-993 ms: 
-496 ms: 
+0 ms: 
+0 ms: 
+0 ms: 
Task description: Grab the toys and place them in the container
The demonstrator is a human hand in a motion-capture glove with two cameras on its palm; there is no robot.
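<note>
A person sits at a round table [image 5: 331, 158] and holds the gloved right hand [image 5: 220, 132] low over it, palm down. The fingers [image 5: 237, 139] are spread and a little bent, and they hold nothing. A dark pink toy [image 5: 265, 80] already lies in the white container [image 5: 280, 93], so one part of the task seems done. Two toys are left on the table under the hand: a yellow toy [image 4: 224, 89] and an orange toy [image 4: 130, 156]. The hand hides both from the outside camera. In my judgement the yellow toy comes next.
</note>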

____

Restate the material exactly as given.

-993 ms: 
-496 ms: 
+0 ms: 
+0 ms: 
+0 ms: 
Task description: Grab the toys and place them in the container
The demonstrator is a human hand in a motion-capture glove with two cameras on its palm; there is no robot.
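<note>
A person sits at a round table [image 5: 331, 158] and holds the gloved right hand [image 5: 220, 132] low over it, palm down. The fingers [image 5: 237, 139] are spread and a little bent, and they hold nothing. A dark pink toy [image 5: 265, 80] already lies in the white container [image 5: 280, 93], so one part of the task seems done. Two toys are left on the table under the hand: a yellow toy [image 4: 224, 89] and an orange toy [image 4: 130, 156]. The hand hides both from the outside camera. In my judgement the yellow toy comes next.
</note>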

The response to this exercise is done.